A Superintendência da Polícia Federal no Distrito Federal oferece condições de saúde semelhantes às que o ex-presidente Jair Bolsonaro teve durante sua prisão domiciliar. Essa afirmação veio do ministro Alexandre de Moraes, do Supremo Tribunal Federal (STF), ao rejeitar um pedido de prisão domiciliar humanitária feito pela defesa de Bolsonaro.

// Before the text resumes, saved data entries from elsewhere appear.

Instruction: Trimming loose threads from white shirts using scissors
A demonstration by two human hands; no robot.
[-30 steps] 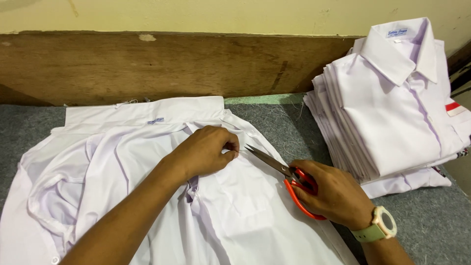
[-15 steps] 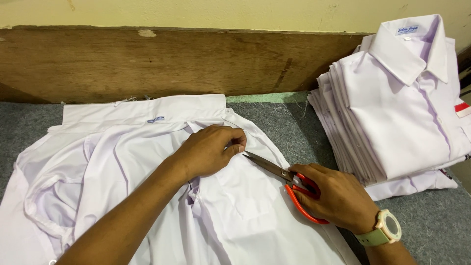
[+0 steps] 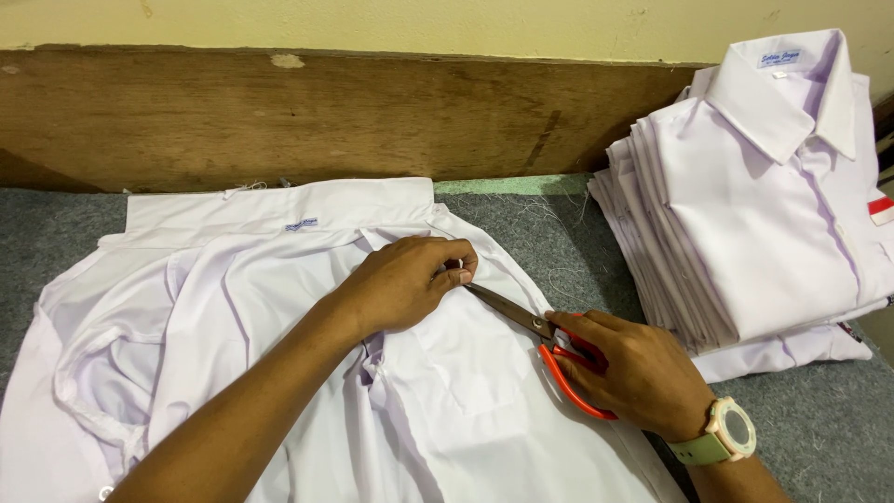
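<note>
A grey felt-covered surface point(image 3: 65, 214) carries a white shirt point(image 3: 233, 307) spread flat, its collar toward the wooden board point(image 3: 279, 112) at the back. To the right sits a stack of folded white shirts point(image 3: 764, 205). The left hand point(image 3: 405, 279) rests on the spread shirt near the collar, its fingertips pinched together on a bit of cloth. Just beside it, the right hand point(image 3: 633, 373) is clamped on the orange-handled scissors point(image 3: 549, 349), whose blades point at the pinched spot, tips touching or almost touching the left fingertips.
</note>
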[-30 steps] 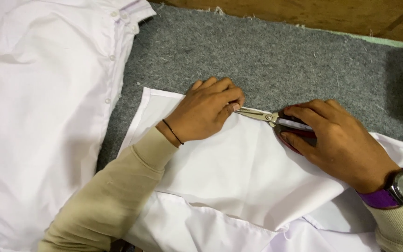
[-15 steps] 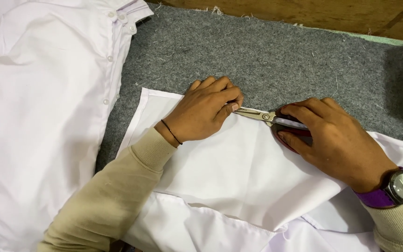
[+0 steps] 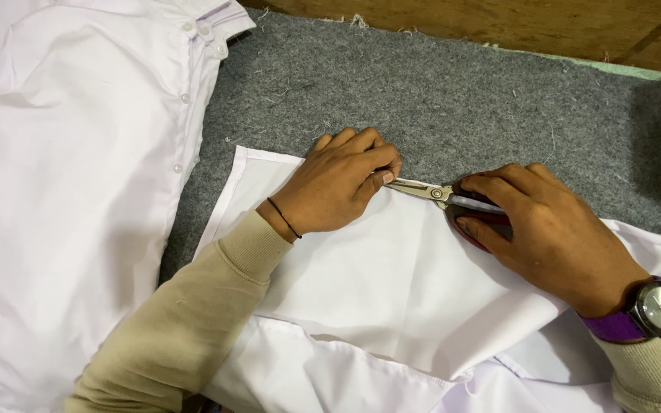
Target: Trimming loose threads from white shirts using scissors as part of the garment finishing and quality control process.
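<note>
1. White cloth (image 3: 392, 291) lies spread over a grey felt pad (image 3: 422, 92), its upper edge running between the person's two hands.
2. Left hand (image 3: 338, 183) presses flat on that edge, fingers curled, holding nothing but the fabric down.
3. Right hand (image 3: 545, 229) is closed around dark red handles of small scissors (image 3: 430, 191); the blades look nearly shut, tips right at the left fingertips.
4. A stack of white shirts (image 3: 78, 191) sits well apart, to the left.
5. Risk, as I judge it: blade tips so close to the left fingers could nick them, and if the pressing hand slips, the cloth may bunch and the cut wander.
</note>
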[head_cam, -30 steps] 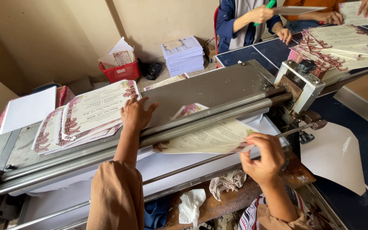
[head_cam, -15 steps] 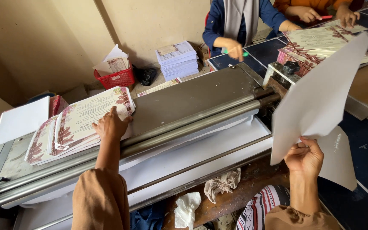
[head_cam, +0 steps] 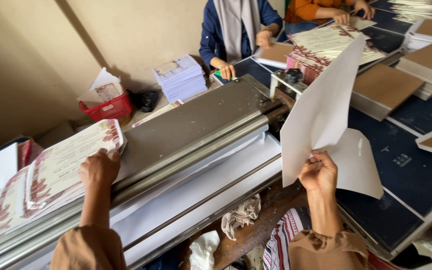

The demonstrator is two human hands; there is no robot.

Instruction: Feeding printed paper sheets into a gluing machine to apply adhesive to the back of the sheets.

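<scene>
Two hands are at work over a long metal roller machine [head_cam: 196, 120]. Nearest the camera, crumpled rags [head_cam: 241, 220] lie on the wooden ledge below the rollers. The right hand [head_cam: 319, 172] is closed on the lower corner of a large white sheet [head_cam: 321, 110], thumb in front and fingers behind, holding it upright in the air just right of the machine, above another white sheet [head_cam: 361, 165] that lies on the dark blue table [head_cam: 401, 150]. The held sheet looks light and fairly stiff, like thin card: it stands almost flat from a one-corner grip with only a slight bow, so it would likely crease if pinched hard, and an edge or corner is the natural place to take it. The left hand [head_cam: 98, 169] rests palm down, fingers curled, on the near edge of a fanned stack of printed cards with red floral borders [head_cam: 56, 175], lying at the machine's left end; whether it grips a card I cannot tell. Farther back stand a red basket [head_cam: 107, 107] and a pile of white booklets [head_cam: 181, 79], and two other people [head_cam: 236, 35] handle more cards at the table's far side.
</scene>
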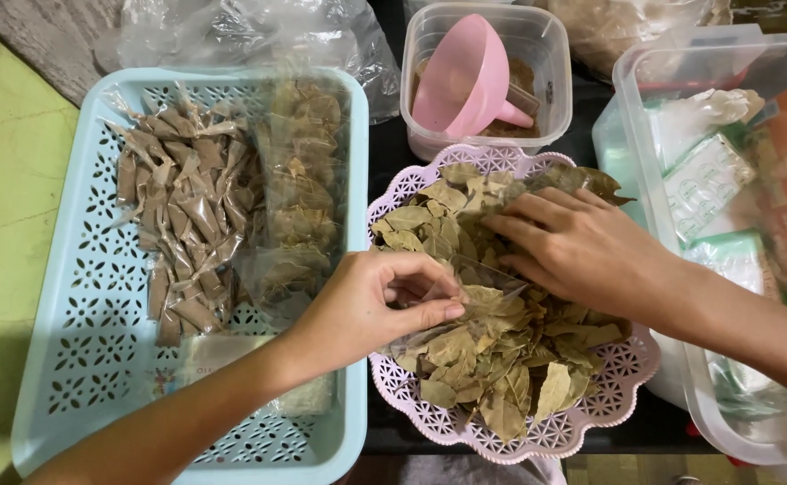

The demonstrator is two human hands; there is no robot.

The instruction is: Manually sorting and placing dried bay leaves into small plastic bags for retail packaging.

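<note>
**leafwatcher:** Spillage looks like the main risk to me. The left hand (371, 301) pinches the mouth of a small clear plastic bag (452, 310) right over the pink lattice basket (591, 415), thumb and forefinger closed on the film, other fingers curled. That bag is thin and floppy, so if the pinch slips, the opening folds shut and the dried bay leaves (501, 350) slide back onto the pile or over the low scalloped rim.

**packbench_guy:** Agreed, and those leaves look brittle, so a hard squeeze probably cracks them. The right hand (582, 247) lies palm down on the heap, fingers spread narrow and pressed into the leaves at the far side; can't tell whether it actually grips any. Both forearms come in from the near edge, wrists low. The left forearm crosses the blue tray (61, 341) just beside the filled packets (299, 193) and little twisted brown sachets (182, 224), so a careless elbow could scatter those.
</note>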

Na sua decisão, Moraes destacou que Bolsonaro possui todas as condições necessárias para o tratamento médico no local onde está detido. Ele mencionou que há permissão judicial para que os médicos do ex-presidente tenham acesso total a ele, em qualquer dia ou horário. Além disso, a unidade policial conta com médicos de plantão e um sistema de transporte rápido caso ocorra a necessidade de remoção para um hospital.
O ministro também observou que a Polícia Federal está perto do hospital particular usado por Bolsonaro para emergências, até mais próxima do que a antiga residência do ex-presidente. Essa proximidade, segundo ele, elimina qualquer risco adicional em caso de deslocamento para tratamento médico urgente.
Durante a análise do pedido de prisão domiciliar, Moraes reafirmou que a lei permite esse tipo de prisão geralmente apenas para condenados em regime aberto. No entanto, Bolsonaro está cumprindo pena em regime fechado, após ser condenado a 27 anos e três meses de prisão por crimes relacionados à tentativa de golpe de Estado e à liderança de uma organização criminosa armada.
O ministro também levou em consideração o histórico de não cumprimento de medidas cautelares por parte de Bolsonaro, que incluiu a violação da tornozeleira eletrônica, conforme evidenciado por um laudo pericial da Polícia Federal. Esses elementos foram considerados relevantes para justificar a necessidade de o ex-presidente continuar cumprindo a pena no regime fechado.
Além disso, a decisão do ministro autorizou a realização de uma cirurgia para corrigir uma hérnia inguinal bilateral, classificando-a como um procedimento eletivo, sem urgência. Moraes pediu que a defesa informe sobre a programação dessa cirurgia antes que o caso seja enviado à Procuradoria-Geral da República para análise.